The DFS confirms the robust nature of the Project and the excellent returns which can be expected. The Company is well funded and will continue advancing the Project as fast as practicable, including investigating long lead item purchases during completion of financing arrangements and permitting.

The Company is forming the basis of a strong “owners team” to develop the Project while continuing to enhance its economics.

The Project is expected to reach the commissioning stage within 21 months of the award of a provisional construction contract and 18 months from permitting and access to site.

Permitting

The Project is contained within mining leases valid until June 2010 and completion of the DFS will enable finalisation of the mining lease extensions.

The draft Environmental Impact Statement is on track to be lodged in August 2009 and formal community discussions are well advanced.

The Company has prepared a submission on the terms for a Stability Agreement with the Government of Ghana, which sets out the main fiscal and ownership terms under which the mining operation will operate. The Stability Agreement provide a finite framework in which the Company can operate for the first 15 years of the mine’s operation.

Opportunities

There are a number of areas where the results projected in the DFS could be improved upon. These include:

Reserves - Existing pit designs include Inferred resources of about 3.8Mt at 1.03g/t Au containing 127,000 ounces of gold which is classified as mineralised waste in the DFS. In accordance with accepted practice, only Measured and Indicated resources are included in mineable reserves, but work will be undertaken to convert these in-pit Inferred resources, either prior to commencement of mining or as part of the grade control process during the mining operation. The effect of including these resources as mined material is shown in the US$850 “In Pit Resource” Case column in Table 1 (page 3).

Under the two-phased approach designed to fast track the Ayanfuri feasibility process, only three of the eight resource areas defined by Perseus are included in the DFS, resulting in the exclusion of approximately 50% of total resources at Ayanfuri.
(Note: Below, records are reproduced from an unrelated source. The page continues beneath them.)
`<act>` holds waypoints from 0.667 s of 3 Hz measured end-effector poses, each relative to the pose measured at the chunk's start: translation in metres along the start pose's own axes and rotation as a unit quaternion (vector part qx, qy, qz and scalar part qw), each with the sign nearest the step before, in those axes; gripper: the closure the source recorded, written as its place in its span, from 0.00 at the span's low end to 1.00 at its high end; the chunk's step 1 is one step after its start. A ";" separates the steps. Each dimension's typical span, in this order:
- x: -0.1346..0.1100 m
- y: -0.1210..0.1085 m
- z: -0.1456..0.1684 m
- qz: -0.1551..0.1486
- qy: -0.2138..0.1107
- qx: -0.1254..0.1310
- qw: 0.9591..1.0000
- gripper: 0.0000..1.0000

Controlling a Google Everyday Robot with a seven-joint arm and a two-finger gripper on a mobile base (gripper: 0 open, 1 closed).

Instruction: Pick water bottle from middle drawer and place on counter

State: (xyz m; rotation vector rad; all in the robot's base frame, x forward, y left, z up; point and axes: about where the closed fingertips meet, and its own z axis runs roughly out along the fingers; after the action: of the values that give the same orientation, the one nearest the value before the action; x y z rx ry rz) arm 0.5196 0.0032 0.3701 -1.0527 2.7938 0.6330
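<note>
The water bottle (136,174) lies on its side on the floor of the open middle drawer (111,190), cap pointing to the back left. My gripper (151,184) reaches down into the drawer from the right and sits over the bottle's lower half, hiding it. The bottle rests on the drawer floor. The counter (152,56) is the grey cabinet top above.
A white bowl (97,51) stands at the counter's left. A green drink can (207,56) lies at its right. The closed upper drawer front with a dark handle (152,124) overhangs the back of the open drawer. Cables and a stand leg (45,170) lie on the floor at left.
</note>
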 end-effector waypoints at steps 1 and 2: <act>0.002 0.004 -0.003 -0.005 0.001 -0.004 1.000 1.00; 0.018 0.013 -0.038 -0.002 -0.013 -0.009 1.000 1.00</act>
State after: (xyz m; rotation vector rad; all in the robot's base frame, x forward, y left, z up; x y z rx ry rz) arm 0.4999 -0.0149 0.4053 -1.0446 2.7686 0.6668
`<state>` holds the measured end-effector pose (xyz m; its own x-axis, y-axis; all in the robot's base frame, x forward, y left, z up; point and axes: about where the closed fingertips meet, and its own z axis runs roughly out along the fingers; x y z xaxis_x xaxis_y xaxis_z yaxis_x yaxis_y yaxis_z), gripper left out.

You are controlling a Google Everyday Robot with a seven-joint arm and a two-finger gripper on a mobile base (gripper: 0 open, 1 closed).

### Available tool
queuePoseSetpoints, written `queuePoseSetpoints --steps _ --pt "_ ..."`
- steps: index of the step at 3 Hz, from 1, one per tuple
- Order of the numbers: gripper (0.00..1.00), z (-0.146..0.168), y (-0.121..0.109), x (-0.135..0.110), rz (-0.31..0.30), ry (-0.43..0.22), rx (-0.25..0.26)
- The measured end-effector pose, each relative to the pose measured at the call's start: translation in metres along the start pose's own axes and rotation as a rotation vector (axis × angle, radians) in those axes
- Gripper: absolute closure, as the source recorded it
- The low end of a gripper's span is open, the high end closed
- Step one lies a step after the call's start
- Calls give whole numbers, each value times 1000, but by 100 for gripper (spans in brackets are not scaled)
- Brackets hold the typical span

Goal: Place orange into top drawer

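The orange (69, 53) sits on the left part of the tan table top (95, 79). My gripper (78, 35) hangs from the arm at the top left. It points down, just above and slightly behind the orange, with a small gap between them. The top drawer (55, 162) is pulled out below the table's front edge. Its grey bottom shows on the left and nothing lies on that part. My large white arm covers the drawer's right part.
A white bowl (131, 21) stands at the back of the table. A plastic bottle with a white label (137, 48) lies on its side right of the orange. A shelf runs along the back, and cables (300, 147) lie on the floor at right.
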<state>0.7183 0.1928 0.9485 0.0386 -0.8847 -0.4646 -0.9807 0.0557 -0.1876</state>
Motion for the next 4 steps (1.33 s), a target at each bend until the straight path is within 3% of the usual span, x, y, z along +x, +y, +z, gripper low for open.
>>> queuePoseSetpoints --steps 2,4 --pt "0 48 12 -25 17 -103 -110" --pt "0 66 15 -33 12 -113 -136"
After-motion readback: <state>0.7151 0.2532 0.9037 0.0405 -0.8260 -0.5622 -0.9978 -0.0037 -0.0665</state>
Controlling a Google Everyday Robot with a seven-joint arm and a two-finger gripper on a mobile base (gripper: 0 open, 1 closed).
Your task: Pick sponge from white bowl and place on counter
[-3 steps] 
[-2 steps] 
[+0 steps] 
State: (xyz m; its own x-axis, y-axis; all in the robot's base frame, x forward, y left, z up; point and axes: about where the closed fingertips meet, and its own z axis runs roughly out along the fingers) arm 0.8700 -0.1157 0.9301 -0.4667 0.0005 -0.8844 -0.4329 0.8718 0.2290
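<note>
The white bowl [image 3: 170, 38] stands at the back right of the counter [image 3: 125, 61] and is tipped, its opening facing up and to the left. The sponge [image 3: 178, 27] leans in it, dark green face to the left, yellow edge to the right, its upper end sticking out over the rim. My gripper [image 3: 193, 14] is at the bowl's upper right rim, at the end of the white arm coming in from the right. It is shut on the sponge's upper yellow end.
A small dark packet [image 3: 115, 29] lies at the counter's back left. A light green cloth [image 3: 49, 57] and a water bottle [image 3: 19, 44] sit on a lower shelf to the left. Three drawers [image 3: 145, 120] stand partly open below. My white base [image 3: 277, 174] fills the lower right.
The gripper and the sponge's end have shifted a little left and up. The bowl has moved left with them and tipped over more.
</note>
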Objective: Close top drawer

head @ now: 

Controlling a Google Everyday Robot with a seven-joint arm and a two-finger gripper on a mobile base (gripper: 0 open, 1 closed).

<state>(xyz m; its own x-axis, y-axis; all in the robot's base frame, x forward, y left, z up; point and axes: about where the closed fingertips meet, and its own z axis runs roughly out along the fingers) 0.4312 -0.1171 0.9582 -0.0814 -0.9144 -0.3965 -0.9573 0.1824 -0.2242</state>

Pit optimisation work indicates potential to significantly increase gold reserves.

Mining Selectivity - No attempt has been made to apply a selective mining approach to the resource block models, such that entire primary blocks of 20m x 20m x10m or 10m x 20m x10m are either assumed to be mined and processed, or considered waste. Grade control may enable processing of a reduced number of tonnes at increased grades, thereby reducing processing costs.

Mining Costs - Five mining contractors provided mining, load and haul rates for the DFS, reflecting the current competitive market situation. The median price was used for mining costs in the DFS, and given the level of competition it is quite possible that mining costs as finally negotiated will be lower than those adopted in the feasibility study. It is also likely that the Phase 2 feasibility upgrade will justify increased material movement rates, which could facilitate reduced unit rates for mining at that stage.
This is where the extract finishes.